■ Task instructions: Reproduce, from the lines below, exactly the stretch that begins at the line containing "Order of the" and ends at the line containing "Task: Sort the", both included.

□ □ □

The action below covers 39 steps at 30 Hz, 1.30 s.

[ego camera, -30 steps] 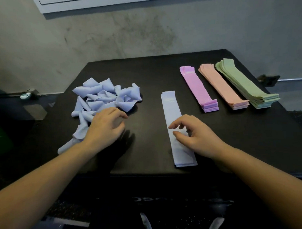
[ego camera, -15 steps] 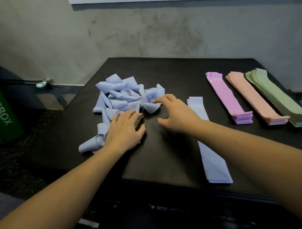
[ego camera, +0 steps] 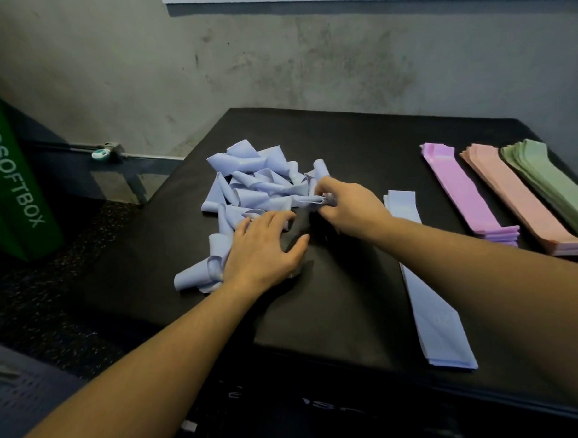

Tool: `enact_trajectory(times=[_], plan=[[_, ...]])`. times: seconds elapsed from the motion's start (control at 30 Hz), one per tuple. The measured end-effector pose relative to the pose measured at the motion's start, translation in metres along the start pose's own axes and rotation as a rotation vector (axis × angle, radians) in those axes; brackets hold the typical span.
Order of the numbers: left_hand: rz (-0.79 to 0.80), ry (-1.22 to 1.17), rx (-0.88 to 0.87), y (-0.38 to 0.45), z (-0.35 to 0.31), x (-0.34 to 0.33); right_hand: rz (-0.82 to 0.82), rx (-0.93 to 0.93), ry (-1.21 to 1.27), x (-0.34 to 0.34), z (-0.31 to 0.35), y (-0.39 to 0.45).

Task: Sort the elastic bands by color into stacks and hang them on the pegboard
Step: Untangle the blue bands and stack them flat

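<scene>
Right hand (ego camera: pixel 349 207) has reached further into the blue pile (ego camera: pixel 254 190) and is now pinching one band (ego camera: pixel 326 199), so I'd be lifting it slowly while the flat, open left hand (ego camera: pixel 262 249) is pinning the rest.

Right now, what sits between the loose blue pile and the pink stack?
Head view: the flat blue stack lies between the loose blue pile and the pink stack, with the right hand reaching across.

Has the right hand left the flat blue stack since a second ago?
Yes. The right hand crossed leftward off the flat blue stack and now pinches a band at the loose blue pile.
</scene>
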<state>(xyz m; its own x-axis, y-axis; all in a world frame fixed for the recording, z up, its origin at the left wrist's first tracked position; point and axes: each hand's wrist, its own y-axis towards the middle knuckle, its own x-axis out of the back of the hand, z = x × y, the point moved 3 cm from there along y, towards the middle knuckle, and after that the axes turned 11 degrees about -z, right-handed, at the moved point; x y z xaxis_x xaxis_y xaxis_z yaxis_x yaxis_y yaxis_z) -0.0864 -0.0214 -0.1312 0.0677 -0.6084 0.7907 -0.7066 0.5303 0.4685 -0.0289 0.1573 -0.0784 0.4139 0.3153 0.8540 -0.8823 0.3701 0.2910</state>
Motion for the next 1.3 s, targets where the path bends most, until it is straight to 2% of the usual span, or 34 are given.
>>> enact_trajectory(times=[0.23, 0.33, 0.43, 0.5, 0.57, 0.67, 0.73, 0.87, 0.93, 1.1, 1.3], plan=[[0.055, -0.065, 0.042, 0.001, -0.006, 0.006, -0.218, -0.154, 0.447, 0.057, -0.004, -0.037], [0.107, -0.115, 0.078, 0.004, -0.009, 0.012, -0.222, -0.216, 0.622, 0.078, -0.001, -0.055], [0.092, -0.235, 0.124, 0.014, -0.023, 0.026, -0.143, -0.259, 0.764, 0.099, 0.007, -0.076], [0.013, -0.357, 0.141, 0.019, -0.039, 0.039, -0.109, -0.262, 0.805, 0.113, 0.013, -0.089], [-0.019, -0.578, 0.170, 0.019, -0.061, 0.053, -0.117, -0.266, 0.825, 0.125, 0.016, -0.101], [0.087, -0.909, 0.258, 0.009, -0.106, 0.073, -0.149, -0.304, 0.859, 0.139, 0.017, -0.119], [0.180, -1.027, 0.276, 0.000, -0.135, 0.084, -0.150, -0.315, 0.881, 0.150, 0.019, -0.132], [0.333, -1.039, 0.257, -0.022, -0.178, 0.096, -0.170, -0.356, 0.911, 0.169, 0.020, -0.157], [0.356, -1.044, 0.280, -0.031, -0.194, 0.102, -0.168, -0.396, 0.900, 0.178, 0.020, -0.168], [0.288, -1.017, 0.310, -0.046, -0.218, 0.118, -0.151, -0.448, 0.985, 0.203, 0.022, -0.200], [0.182, -1.012, 0.331, -0.050, -0.231, 0.143, -0.318, -0.491, 0.960, 0.244, 0.009, -0.233]])
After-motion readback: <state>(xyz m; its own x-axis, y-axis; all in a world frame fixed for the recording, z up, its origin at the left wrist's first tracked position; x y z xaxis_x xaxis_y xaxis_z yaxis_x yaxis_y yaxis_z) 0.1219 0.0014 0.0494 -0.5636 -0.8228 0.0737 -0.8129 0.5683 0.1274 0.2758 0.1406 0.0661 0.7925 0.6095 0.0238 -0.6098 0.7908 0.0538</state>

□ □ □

■ Exercise output:
Order of the numbers: left_hand: rz (-0.79 to 0.80), ry (-1.22 to 1.17), rx (-0.88 to 0.87), y (-0.38 to 0.45), z (-0.35 to 0.31), x (-0.34 to 0.33); right_hand: rz (-0.82 to 0.82), rx (-0.93 to 0.93), ry (-1.21 to 1.27), x (-0.34 to 0.34), z (-0.31 to 0.35), y (-0.39 to 0.45).

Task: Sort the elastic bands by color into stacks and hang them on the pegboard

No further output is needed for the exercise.